Thank you &#128591; The girl that asked how to spell Larry was an Asian girl. That's more likely the reason she was unfamiliar with the spelling of Larry. With that said, I don't need to know how to spell "Ling" or "Ming" or "Chang". So she's still a dumb dumb. And it was 8:30am so she couldn't of been tired yet.


----------



## NoPool4Me (Apr 16, 2018)

O-Side Uber said:


> How do you spell Larry? That's what the Walmart pick-up area specialist asked me today when I told her the name on the grocery order I was picking up. &#128514;&#128514;&#128514;
> 
> I don't know what's going on with the local Walmart's , but they have the slowest people working in the pick up areas. Walmart should hire an outside consultant to make their grocery pick-ups more expeditious.

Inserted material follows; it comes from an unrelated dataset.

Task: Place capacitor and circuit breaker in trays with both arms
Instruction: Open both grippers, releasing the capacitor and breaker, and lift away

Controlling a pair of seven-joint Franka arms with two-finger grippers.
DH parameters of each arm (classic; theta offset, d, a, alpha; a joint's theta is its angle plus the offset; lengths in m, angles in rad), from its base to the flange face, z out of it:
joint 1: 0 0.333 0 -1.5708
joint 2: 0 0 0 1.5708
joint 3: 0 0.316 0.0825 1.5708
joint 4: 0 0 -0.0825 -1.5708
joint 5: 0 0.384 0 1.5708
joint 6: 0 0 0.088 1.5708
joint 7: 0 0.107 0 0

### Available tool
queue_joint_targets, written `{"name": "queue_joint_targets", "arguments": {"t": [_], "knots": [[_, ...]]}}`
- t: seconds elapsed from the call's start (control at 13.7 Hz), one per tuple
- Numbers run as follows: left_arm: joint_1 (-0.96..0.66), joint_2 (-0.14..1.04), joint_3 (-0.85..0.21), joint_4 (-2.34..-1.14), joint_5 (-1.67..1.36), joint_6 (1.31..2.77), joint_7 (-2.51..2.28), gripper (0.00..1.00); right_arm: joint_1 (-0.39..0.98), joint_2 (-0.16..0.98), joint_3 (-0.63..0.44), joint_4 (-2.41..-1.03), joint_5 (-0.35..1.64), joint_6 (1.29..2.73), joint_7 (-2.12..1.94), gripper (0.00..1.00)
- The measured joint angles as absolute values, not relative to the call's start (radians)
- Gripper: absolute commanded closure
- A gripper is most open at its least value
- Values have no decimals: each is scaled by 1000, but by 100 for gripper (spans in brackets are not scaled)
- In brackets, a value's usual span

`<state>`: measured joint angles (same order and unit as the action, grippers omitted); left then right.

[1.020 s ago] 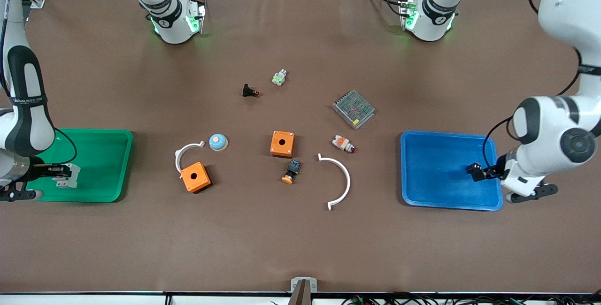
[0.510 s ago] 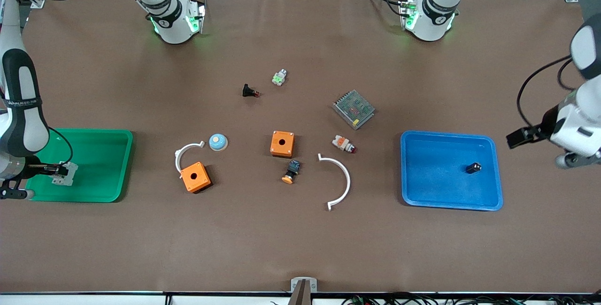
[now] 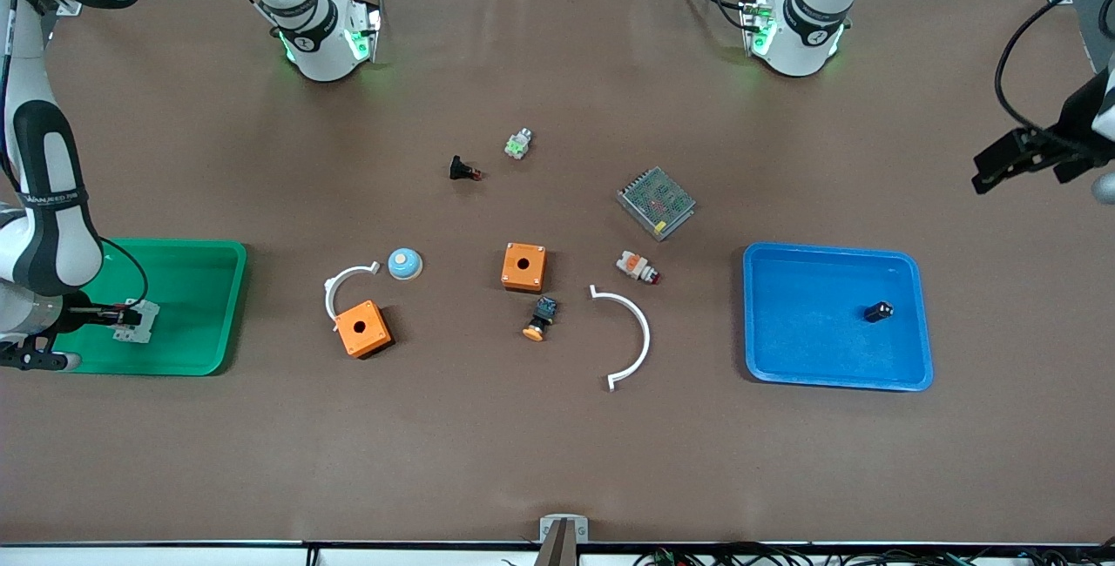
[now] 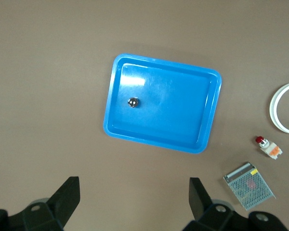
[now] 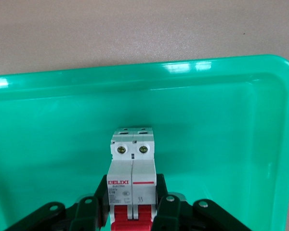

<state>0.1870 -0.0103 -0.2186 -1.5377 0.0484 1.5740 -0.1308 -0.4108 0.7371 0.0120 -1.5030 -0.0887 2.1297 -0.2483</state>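
The capacitor (image 3: pixel 879 312), a tiny dark stub, lies loose in the blue tray (image 3: pixel 784 357); it also shows in the left wrist view (image 4: pixel 133 102) inside that tray (image 4: pixel 159 139). My left gripper (image 3: pixel 1003 164) is open and empty, high over bare table at the left arm's end, off the tray; its fingers (image 4: pixel 70 197) stand wide apart. My right gripper (image 3: pixel 109 317) is shut on the white-grey circuit breaker (image 3: pixel 139 320), low inside the green tray (image 3: pixel 200 348). In the right wrist view the fingers (image 5: pixel 166 202) clamp the breaker (image 5: pixel 132 166) at its red end.
Mid-table hold two orange boxes (image 3: pixel 523 266) (image 3: pixel 363 328), a silver mesh box (image 3: pixel 656 201), two white arcs (image 3: pixel 640 331) (image 3: pixel 335 287), a white-and-orange button (image 3: pixel 637 266), a blue dome (image 3: pixel 405 264), a black flanged part (image 3: pixel 462 170) and a black-and-orange button (image 3: pixel 540 319).
My left gripper let go of the capacitor in the blue tray, then rose and drew away toward the left arm's end. My right gripper shifted slightly within the green tray, still holding the breaker.
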Motion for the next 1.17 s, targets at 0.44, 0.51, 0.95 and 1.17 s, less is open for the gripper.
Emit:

It's a total mess right now .
> 
> ...


I get my groceries from Walmart pick up, but, I go myself. I've never waited more than 30 minutes, usually under 15. It must have been a rough night for all concerned...


----------



## O-Side Uber (Jul 26, 2017)

NoPool4Me said:


> I get my groceries from Walmart pick up, but, I go myself. I've never waited more than 30 minutes, usually under 15. It must have been a rough night for all concerned...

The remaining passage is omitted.